New Passenger Airplane To Fly At 3000 Miles Per Hour!!!



A lightning-quick experimental aircraft made history when it sped more than 3,000 mph above the Pacific Ocean in a test flight, reigniting decades-long efforts to develop a vehicle that could travel faster than a speeding bullet.




The X-51A, built and tested in Southern California, was powered by an air-breathing engine that has virtually no moving parts.

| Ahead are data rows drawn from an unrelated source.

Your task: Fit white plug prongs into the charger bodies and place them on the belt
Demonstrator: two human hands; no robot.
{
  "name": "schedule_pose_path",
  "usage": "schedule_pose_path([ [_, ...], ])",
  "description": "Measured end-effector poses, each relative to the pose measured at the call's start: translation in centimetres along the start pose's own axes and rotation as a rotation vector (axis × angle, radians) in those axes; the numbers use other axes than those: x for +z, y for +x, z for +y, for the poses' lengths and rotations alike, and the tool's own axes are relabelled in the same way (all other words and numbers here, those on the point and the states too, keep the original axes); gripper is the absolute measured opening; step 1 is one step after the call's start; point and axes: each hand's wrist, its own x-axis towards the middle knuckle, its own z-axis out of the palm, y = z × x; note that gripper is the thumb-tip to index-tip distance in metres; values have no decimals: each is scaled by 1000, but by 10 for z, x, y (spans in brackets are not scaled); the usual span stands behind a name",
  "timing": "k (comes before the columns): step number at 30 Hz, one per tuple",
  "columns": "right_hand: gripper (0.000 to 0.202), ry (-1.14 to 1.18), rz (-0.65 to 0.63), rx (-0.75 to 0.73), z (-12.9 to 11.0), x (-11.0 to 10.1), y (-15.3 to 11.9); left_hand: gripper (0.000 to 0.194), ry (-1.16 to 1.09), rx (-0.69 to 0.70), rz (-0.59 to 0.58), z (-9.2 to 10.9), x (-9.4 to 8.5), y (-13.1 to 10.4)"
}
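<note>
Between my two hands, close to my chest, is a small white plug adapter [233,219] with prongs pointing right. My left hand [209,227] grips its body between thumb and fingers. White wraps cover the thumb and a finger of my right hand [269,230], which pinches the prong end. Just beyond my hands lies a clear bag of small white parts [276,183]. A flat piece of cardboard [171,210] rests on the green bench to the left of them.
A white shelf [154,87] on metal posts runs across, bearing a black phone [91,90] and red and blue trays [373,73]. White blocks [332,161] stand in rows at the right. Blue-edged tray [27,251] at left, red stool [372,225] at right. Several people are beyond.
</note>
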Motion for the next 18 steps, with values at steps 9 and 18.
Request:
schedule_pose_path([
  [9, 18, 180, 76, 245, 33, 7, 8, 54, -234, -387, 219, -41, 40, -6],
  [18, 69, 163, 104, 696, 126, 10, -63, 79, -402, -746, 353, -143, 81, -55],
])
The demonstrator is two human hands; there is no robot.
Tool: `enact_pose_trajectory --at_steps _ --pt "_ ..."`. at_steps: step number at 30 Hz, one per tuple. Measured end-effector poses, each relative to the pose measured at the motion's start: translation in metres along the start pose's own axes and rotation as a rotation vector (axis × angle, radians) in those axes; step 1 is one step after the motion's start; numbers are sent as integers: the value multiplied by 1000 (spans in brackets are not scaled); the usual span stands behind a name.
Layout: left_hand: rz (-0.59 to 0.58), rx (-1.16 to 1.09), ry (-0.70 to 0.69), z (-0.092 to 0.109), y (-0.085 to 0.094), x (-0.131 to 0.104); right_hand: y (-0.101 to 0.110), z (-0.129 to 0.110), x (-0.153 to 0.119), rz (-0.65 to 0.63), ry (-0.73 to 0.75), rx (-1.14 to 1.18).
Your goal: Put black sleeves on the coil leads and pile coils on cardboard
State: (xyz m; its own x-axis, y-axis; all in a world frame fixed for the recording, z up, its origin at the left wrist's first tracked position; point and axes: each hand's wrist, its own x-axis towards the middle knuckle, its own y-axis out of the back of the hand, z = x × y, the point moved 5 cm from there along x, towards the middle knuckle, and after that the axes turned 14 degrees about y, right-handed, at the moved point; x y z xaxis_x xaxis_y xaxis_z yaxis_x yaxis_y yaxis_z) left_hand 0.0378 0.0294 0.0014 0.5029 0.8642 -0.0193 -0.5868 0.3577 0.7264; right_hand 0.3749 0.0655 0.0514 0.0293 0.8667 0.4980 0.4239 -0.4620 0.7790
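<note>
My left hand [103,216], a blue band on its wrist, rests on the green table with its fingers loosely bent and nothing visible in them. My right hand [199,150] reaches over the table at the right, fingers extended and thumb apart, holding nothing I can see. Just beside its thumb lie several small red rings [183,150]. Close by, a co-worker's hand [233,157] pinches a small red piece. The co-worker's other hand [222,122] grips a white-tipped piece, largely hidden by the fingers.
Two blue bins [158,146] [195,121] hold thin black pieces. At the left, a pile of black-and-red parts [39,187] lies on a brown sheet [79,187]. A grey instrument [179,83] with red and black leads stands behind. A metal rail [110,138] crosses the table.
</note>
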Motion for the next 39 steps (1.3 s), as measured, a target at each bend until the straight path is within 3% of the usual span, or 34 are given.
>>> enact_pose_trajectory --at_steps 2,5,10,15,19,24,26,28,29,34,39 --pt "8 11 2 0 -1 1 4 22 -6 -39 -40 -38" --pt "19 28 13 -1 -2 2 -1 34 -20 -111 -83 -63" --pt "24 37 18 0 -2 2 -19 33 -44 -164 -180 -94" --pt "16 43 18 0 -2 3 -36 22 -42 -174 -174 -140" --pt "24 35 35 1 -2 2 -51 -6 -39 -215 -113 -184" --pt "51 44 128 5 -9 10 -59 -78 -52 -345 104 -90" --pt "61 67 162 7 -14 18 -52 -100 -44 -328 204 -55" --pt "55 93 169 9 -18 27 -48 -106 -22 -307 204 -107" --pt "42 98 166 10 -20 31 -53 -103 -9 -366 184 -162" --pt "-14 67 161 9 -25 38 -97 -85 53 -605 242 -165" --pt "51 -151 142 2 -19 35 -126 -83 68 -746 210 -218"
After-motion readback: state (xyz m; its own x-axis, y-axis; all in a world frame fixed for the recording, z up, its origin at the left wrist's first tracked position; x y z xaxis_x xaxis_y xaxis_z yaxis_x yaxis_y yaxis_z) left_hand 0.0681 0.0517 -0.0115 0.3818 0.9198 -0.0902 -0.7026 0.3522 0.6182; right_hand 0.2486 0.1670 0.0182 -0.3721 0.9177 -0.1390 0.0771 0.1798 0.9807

It flew for longer than any other aircraft of its kind and traveled more than 264 miles in little more than six minutes.


"It was a full mission success," Charlie Brink, X-51A program manager for the Air Force Research Laboratory Aerospace Systems Directorate, said in a statement."I believe all we have learned from the X-51A WaveRider will serve as the bedrock for future hypersonics research and ultimately the practical application of hypersonic flight."

While supersonic flight refers to velocity that exceeds the speed of sound, hypersonic flight refers to going five times the speed of sound or more.


Aerospace engineers say that harnessing technology capable of sustaining hypersonic speeds is crucial to the next generation of missiles, military aircraft, spacecraft - and even passenger planes.

The Pentagon believes that hypersonic missiles are the best way to hit a target in an hour or less. The only vehicle that the military has in its inventory with that kind of capability is the massive, nuclear-tipped intercontinental ballistic missile. Other means of hitting a distant target, such as cruise missiles and long-range bomber planes, can take hours to reach their destination.

The Pentagon itself has funded major hypersonic technology programs over the last several decades, most notably with the X-15 rocket plane that was built by North American Aviation and flew a half-century ago.

Over the last 10 years, the Pentagon said it spent as much as $2 billion on hypersonic technologies and supporting engineering.

For now, there is no immediate successor to the X-51A program.But the Air Force will continue hypersonic research and the successes of the X-51A will likely find its way to the high-speed strike weapon program, which is currently in its early formation phase.